It’s only over the past decade that I’ve grown to believe that non-binary gender identity is the norm if only we can open our minds and examine the true nature of relationships separate from sexuality. History and culture has strangled both men and women with expectations of how they should act, what kind of work they can do, and what rights they have based on gender. Tying the responsibility of procreation to gender identity further complicates sexuality and rights.
Changing Times and Awareness About Sexuality and Gender Identity (1960s to 1980s)
Like most people born prior to the 21st century, I grew up during the reign of the binary paradigm of gender and sexuality. You were a boy or a girl, gay or straight.

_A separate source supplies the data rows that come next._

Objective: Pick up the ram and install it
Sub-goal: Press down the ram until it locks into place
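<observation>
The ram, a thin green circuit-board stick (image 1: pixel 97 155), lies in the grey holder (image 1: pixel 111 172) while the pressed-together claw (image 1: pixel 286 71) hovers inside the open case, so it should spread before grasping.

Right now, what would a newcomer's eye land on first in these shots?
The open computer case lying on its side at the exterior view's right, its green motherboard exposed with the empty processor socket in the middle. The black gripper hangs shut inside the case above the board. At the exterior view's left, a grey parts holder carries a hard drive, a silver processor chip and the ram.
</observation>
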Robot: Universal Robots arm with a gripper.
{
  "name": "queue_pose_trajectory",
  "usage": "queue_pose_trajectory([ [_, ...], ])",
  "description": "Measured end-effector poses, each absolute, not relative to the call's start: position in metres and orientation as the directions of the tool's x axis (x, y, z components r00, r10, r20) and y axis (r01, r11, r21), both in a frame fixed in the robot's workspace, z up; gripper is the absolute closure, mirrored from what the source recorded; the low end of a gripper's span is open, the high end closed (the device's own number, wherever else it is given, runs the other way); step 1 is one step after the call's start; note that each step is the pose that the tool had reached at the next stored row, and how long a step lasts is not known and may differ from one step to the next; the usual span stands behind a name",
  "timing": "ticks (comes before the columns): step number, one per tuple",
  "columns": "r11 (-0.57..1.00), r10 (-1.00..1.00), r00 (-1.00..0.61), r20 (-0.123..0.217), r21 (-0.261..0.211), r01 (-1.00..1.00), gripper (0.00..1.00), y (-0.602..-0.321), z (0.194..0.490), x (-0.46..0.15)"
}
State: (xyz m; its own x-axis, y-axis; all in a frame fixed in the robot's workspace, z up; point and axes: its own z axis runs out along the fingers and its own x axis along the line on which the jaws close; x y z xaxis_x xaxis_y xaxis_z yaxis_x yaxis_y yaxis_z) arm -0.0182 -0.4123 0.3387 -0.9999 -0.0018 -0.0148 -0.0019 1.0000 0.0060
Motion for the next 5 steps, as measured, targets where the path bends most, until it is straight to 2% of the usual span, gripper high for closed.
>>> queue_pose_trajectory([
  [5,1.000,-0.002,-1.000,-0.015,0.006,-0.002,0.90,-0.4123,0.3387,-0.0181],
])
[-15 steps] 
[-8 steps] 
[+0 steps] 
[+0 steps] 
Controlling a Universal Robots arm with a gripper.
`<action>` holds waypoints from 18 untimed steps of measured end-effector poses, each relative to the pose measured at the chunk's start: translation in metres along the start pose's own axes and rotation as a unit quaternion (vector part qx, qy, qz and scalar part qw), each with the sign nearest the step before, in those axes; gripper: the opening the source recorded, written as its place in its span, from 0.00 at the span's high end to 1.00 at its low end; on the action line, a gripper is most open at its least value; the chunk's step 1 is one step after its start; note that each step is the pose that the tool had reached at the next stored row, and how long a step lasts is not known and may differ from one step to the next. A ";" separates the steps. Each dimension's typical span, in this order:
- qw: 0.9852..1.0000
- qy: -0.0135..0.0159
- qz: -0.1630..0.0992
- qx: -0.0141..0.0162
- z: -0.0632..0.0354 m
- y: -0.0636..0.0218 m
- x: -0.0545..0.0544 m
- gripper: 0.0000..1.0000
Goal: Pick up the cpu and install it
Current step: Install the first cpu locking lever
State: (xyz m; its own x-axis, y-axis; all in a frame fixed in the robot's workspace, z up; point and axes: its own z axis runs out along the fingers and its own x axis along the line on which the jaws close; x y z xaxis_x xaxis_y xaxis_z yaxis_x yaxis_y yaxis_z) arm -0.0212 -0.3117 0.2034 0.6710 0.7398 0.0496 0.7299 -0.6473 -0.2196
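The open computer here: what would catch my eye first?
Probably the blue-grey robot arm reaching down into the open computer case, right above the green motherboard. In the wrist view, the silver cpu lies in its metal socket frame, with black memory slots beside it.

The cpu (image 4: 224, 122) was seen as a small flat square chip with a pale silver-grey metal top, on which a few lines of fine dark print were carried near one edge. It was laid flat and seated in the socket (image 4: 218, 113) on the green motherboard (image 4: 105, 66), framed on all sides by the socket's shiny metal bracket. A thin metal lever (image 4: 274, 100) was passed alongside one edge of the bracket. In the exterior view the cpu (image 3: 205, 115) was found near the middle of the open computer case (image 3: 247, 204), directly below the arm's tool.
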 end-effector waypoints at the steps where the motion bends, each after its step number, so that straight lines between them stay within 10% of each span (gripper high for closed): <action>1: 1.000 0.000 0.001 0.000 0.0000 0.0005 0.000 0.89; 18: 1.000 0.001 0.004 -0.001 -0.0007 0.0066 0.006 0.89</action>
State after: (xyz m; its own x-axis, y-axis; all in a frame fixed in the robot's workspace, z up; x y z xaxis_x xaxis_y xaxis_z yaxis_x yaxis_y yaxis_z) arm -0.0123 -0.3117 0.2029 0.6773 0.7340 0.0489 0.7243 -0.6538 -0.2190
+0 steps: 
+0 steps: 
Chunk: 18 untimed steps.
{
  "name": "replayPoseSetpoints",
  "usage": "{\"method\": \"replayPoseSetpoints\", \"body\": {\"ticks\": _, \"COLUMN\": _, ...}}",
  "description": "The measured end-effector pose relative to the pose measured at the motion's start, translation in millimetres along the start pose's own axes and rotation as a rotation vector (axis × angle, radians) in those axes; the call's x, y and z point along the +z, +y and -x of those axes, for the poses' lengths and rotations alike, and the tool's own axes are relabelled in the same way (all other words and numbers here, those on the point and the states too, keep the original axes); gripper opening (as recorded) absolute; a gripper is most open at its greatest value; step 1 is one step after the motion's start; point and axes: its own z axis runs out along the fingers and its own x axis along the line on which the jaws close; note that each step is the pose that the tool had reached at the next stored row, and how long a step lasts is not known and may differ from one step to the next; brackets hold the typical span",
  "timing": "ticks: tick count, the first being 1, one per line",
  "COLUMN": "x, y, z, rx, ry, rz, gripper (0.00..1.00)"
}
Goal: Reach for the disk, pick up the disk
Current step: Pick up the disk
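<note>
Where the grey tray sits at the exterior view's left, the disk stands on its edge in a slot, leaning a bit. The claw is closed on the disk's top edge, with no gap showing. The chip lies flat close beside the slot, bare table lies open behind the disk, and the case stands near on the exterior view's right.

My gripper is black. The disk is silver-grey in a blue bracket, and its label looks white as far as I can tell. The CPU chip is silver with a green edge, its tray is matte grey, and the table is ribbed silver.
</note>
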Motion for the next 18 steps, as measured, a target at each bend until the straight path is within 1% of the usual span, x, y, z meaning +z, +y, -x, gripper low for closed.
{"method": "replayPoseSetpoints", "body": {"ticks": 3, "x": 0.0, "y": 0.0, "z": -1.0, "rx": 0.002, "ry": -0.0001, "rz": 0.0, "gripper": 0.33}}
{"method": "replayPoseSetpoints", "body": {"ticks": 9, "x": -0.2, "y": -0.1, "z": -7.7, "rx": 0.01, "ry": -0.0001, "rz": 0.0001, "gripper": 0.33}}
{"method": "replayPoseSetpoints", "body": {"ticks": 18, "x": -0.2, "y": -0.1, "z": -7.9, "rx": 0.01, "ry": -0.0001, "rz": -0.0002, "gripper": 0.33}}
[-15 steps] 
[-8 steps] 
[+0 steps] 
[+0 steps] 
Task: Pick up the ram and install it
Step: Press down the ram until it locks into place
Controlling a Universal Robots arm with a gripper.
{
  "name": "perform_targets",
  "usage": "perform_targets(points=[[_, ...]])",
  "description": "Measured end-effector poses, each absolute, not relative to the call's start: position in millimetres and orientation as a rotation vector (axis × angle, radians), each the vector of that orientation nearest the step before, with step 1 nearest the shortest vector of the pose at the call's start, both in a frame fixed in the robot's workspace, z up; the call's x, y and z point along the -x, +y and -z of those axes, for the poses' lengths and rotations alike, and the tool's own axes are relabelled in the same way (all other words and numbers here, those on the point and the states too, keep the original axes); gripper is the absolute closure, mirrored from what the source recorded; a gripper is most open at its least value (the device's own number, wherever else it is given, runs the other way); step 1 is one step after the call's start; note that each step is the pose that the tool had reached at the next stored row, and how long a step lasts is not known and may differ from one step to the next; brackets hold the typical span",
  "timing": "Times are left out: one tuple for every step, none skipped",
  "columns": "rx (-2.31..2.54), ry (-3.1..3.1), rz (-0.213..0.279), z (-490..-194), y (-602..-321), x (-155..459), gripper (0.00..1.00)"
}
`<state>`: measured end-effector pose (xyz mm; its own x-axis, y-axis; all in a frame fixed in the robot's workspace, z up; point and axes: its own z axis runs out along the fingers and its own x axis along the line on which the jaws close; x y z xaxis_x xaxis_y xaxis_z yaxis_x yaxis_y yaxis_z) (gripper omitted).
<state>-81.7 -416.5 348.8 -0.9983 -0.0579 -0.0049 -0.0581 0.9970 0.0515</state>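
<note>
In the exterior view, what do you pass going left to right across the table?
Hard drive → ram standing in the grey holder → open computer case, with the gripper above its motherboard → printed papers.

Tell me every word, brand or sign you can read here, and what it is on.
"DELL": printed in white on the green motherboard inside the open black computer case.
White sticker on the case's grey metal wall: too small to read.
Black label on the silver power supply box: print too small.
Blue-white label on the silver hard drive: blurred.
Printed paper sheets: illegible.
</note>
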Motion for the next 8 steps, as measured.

If you were straight you could have children. If you were gay you could not. There were no in-betweens. I grew up in the 1960s, graduated high school in 1972. In hindsight, I know there transgender people then but it was not part of my consciousness or my world. In fact, in high school I could not have named a single gay person. Later in life, I realized I’d missed signs and opportunities to be there for friends who were struggling. It simply wasn’t a part of my awareness.
I have a few vague memories of questioning gender over the years, but for the most part I grew up and easily identified as female and straight. Like many people my age, I simply accepted that there was no choice in this designation. I grew up in a multi-ethnic neighborhood. So I knew there were differences in the way people looked, spoke, thought about relationships within families and to the community at large. But I never thought about diversity in gender identity.
My introduction to the concept of gay happened when I was ten years old. Our family visited Griffith Park in Los Angeles. We walked trails, visited the observatory, and then had a nice picnic in the picnic area. I was on a path returning to the picnic area and noticed two very tall people–taller than my parents–in front of me holding hands. Their backs were to me. They were both slender and wearing bell bottom jeans and t-shirts. Both had hair beyond their shoulders. My assumption was that any adults walking and holding hands were romantically together. Thus, in my mind that meant they had to be a woman and a man. But their height and gait did not suggest that. In fact, except for the long hair, I was sure they were men.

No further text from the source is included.